▶ [To do]:
Look through the entries below and extract exactly the lines from the one containing "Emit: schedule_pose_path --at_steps" through the one containing "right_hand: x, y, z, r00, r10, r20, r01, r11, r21", ends included.

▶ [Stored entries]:
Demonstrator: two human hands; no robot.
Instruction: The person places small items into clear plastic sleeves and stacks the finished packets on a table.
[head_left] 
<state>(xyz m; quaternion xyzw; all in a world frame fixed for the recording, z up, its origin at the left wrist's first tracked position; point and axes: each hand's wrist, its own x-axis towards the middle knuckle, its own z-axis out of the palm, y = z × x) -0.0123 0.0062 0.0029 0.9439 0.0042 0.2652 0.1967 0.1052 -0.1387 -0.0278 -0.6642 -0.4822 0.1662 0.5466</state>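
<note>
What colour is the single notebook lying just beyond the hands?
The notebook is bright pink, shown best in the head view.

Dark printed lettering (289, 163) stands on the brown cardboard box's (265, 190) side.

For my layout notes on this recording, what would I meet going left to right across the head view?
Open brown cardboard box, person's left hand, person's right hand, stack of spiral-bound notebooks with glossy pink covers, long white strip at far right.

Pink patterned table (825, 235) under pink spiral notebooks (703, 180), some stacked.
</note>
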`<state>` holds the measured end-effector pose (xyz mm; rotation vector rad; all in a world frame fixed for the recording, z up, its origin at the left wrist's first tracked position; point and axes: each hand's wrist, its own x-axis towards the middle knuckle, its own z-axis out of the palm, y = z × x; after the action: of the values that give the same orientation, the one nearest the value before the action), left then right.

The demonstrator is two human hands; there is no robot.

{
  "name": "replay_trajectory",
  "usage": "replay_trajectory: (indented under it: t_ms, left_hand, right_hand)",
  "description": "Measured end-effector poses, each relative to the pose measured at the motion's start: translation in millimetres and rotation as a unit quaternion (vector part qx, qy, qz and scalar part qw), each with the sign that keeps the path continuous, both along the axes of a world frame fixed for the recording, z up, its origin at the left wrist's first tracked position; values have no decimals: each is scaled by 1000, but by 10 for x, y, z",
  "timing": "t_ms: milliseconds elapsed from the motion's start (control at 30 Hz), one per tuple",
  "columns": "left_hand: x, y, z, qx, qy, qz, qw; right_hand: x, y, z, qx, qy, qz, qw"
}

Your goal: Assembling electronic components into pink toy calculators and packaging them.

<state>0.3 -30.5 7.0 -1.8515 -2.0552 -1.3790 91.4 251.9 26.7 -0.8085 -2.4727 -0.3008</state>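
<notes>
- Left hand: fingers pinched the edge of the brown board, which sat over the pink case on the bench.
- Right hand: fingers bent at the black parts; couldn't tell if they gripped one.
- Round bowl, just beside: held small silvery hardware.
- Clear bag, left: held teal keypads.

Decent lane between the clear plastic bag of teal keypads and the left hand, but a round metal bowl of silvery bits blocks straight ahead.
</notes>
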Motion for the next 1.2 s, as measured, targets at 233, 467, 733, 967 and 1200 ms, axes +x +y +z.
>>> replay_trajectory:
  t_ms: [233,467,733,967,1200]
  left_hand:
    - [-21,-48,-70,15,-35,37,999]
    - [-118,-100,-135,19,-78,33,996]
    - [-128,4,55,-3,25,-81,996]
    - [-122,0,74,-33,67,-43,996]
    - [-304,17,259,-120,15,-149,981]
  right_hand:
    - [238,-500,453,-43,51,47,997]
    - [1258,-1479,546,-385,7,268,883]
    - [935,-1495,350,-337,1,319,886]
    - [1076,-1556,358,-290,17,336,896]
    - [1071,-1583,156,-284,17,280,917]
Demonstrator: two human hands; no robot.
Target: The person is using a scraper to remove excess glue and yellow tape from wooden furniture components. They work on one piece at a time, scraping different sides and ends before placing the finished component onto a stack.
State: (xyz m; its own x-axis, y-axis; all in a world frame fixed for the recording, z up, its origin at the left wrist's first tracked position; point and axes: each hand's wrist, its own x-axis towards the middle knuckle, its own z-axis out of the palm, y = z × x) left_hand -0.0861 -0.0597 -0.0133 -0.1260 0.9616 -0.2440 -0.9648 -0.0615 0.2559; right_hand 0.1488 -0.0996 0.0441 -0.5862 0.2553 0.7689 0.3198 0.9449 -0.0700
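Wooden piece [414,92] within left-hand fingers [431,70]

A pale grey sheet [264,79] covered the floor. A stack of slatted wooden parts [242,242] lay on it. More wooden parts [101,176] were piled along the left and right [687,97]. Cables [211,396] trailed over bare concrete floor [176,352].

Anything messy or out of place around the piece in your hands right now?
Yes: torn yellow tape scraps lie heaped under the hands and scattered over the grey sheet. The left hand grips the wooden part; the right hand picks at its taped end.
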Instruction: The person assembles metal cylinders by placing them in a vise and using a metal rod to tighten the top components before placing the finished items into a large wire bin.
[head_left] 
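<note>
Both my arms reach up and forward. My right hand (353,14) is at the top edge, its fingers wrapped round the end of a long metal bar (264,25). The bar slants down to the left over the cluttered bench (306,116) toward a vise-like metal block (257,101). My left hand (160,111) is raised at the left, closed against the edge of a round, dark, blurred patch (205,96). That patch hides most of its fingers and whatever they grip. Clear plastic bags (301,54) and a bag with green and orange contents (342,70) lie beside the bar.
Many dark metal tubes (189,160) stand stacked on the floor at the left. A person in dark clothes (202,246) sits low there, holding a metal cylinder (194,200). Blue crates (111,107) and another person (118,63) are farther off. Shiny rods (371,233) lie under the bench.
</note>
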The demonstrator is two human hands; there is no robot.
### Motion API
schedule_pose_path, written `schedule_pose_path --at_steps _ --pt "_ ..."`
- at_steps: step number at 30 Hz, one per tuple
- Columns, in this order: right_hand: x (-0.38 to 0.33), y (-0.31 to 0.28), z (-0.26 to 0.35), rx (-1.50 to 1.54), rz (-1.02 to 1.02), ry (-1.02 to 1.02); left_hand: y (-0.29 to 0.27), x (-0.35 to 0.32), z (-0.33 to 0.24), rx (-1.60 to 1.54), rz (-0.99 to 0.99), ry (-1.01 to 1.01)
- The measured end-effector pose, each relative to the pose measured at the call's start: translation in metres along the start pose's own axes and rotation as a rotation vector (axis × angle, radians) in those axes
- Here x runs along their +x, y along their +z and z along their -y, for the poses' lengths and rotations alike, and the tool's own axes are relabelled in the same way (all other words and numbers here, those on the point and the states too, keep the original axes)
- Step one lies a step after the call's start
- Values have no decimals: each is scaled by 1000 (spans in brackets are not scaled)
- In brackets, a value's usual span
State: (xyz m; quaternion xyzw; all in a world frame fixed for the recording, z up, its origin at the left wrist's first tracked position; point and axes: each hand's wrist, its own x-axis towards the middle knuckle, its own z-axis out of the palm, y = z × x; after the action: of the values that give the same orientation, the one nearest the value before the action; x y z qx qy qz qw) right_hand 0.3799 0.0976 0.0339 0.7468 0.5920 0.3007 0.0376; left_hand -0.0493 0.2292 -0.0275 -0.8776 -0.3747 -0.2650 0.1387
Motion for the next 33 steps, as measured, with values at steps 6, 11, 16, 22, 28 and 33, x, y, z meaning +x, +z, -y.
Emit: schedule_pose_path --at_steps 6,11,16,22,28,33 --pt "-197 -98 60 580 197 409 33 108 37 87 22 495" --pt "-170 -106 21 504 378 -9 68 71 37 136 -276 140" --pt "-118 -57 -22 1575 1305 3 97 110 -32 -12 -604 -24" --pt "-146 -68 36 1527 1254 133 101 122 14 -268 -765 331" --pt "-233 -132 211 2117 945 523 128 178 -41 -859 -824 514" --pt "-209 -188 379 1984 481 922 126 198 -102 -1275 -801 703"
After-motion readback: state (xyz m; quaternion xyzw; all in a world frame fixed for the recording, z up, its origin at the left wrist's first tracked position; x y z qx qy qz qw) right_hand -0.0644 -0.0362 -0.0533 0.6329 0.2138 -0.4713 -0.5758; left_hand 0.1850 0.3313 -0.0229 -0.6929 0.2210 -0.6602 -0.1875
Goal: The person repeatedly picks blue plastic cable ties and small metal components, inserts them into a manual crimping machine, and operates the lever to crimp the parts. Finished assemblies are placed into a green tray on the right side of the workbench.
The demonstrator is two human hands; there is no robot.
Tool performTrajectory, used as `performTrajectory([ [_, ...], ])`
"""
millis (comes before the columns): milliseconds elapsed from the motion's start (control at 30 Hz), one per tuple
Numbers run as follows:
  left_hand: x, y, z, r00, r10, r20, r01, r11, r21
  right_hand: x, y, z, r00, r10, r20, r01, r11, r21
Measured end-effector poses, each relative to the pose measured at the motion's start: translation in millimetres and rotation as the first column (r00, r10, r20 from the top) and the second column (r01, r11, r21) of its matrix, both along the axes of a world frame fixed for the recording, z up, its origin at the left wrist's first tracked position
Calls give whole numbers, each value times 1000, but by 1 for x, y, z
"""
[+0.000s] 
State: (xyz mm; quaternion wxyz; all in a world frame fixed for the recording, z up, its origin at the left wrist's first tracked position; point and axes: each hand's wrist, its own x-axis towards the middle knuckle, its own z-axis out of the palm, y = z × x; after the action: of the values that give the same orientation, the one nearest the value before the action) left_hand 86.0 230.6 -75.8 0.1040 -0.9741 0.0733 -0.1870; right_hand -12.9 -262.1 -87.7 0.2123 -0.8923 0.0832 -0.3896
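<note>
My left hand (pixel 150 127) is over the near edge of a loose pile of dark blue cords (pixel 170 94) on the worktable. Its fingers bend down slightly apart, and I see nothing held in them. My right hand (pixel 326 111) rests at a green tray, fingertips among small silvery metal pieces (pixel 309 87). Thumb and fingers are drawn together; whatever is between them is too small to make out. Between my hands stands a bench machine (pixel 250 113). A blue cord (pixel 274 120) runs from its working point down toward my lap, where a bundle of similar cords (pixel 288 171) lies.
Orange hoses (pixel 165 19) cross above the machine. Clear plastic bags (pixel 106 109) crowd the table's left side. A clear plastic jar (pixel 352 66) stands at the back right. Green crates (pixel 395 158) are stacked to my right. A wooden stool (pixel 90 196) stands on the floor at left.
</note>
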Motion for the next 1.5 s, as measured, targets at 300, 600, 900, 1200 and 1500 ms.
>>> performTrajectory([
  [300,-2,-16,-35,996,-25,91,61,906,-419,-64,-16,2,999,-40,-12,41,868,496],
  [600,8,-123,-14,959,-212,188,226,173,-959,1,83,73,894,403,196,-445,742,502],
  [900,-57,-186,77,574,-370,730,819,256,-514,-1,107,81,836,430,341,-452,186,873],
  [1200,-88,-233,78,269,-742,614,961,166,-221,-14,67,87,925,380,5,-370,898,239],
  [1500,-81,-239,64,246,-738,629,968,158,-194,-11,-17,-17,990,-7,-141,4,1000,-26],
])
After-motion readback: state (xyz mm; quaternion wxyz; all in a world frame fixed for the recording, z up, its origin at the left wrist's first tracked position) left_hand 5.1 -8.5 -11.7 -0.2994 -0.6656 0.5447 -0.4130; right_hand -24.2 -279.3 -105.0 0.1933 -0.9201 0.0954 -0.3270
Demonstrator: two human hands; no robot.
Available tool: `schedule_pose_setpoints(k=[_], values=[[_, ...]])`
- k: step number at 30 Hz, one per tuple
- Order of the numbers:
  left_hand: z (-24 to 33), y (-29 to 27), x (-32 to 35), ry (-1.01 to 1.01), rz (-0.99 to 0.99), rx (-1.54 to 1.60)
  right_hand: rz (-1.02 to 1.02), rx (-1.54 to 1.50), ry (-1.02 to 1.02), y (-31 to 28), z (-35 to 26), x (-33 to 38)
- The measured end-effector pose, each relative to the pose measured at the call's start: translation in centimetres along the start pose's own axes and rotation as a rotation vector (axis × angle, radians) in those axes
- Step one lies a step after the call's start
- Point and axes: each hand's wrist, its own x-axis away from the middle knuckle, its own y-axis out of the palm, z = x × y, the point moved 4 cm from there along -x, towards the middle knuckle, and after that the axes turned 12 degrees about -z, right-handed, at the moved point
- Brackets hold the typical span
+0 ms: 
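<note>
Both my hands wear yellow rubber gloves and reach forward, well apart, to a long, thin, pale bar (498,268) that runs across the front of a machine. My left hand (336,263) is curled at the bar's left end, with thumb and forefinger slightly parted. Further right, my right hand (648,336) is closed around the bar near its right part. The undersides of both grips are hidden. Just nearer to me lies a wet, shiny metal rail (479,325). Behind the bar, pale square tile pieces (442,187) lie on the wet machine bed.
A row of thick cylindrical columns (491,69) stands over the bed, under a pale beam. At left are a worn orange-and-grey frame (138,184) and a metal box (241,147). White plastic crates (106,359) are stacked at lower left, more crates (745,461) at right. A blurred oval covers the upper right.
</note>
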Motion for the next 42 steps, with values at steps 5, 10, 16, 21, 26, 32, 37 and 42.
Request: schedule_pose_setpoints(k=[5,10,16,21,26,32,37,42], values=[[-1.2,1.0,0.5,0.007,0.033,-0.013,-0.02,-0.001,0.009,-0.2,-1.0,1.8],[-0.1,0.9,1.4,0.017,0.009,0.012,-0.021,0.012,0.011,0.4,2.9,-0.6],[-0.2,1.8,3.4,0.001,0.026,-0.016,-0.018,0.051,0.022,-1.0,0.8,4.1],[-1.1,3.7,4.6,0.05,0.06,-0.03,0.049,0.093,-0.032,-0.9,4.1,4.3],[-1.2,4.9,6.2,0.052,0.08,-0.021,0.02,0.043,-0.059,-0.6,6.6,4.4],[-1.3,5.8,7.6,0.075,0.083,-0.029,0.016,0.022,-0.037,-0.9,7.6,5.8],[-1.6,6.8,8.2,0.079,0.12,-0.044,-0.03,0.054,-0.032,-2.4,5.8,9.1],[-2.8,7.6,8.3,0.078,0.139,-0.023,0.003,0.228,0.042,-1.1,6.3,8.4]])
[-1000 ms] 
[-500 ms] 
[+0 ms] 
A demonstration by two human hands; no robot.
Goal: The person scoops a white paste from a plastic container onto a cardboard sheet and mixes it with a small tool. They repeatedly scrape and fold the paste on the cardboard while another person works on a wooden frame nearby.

▶ [Exercise output]:
Emit: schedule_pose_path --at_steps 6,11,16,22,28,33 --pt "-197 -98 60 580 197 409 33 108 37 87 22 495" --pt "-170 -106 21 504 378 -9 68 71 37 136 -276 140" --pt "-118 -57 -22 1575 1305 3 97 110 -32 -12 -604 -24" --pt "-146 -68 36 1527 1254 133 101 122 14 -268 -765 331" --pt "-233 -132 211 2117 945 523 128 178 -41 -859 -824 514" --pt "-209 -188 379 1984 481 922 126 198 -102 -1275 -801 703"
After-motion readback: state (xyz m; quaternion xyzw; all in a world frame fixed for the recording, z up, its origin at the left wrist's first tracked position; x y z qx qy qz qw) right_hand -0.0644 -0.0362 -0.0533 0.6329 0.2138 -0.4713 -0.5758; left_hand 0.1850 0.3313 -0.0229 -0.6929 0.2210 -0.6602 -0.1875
Goal: The person repeatedly picks blue plastic cable ties and small metal components, inserts them into a manual crimping machine, and operates the lever to crimp the parts. Finished assemblies are placed into a green tray on the right side of the workbench.
The demonstrator is two human hands; there is no robot.
Tool performTrajectory, used as `performTrajectory([ [_, ...], ])`
"""
millis (comes before the columns): milliseconds elapsed from the motion's start (control at 30 Hz), one per tuple
Numbers run as follows:
  left_hand: x, y, z, r00, r10, r20, r01, r11, r21
  right_hand: x, y, z, r00, r10, r20, r01, r11, r21

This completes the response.